Les gestionnaires de portefeuille ont donc accès à des données brutes — comme les émissions de GES, la consommation d’eau ou encore la diversité de la gouvernance d’une entreprise — et à des pointages fournis par des agences. Ces derniers peuvent cependant réserver de mauvaises surprises.
En France, par exemple, plusieurs fonds ESG détenaient des parts dans le géant des maisons de retraite médicalisées Orpea, qui jouissait d’une excellente cote sociale. Or, en janvier 2022, un ouvrage a exposé au grand jour les pratiques scandaleuses de l’entreprise, qui maltraitait massivement les personnes âgées. La société s’est rapidement écroulée en Bourse.
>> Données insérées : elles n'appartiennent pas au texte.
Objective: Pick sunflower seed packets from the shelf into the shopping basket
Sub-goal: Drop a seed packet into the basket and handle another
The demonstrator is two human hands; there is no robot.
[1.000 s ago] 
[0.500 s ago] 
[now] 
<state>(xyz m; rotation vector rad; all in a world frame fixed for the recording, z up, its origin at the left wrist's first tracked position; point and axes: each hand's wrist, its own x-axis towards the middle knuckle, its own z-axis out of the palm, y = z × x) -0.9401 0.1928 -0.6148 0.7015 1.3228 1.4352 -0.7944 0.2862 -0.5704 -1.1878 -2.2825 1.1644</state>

« Nous préférons miser sur les données brutes, car cela réduit notre risque d’être affectés par les biais des pointages des agences, explique Mathieu Blais. Cela nous évite, par exemple, de détenir dans nos fonds des compagnies qui ont une bonne cote ESG, mais qui ne correspondent pas vraiment à nos attentes. » La firme emploie une cinquantaine de mesures qui vont de la quantité d’émission de GES par millions de dollars de revenu à la diversité des conseils d’administration en passant par les relations avec les travailleurs, l’utilisation d’eau ou la production de déchets toxiques.
Une période de turbulences
Qui dit investissement dit recherche de rendement. La crainte que les placements durables rapportent moins que les investissements traditionnels a longtemps constitué l’un des principaux freins de l’IR. Cette peur avait reculé devant les nombreuses études qui ont démontré un lien entre les facteurs ESG et la bonne performance de certains fonds.
Depuis le début de l’année 2022, la remontée de la valeur de l’énergie sur les marchés financiers et la chute des titres des grandes sociétés technologiques (très présentes dans plusieurs fonds ESG) a donné de l’élan à certains produits financiers pas très portés sur les critères ESG. Même certains fonds ESG ont revu leur politique d’exclusion du secteur pétrolier. Bank of America révélait récemment que 6 % des fonds ESG européens détenaient des investissements dans Shell, contre aucun il y a un an.
Mais Mathieu Blais ne s’en inquiète pas outre mesure. « Nous croyons que les rendements à moyen et long terme des compagnies qui affichent de bonnes performances ESG ou qui travaillent pour améliorer leur bilan ESG seront meilleurs que celles de leurs concurrents », soutient-il.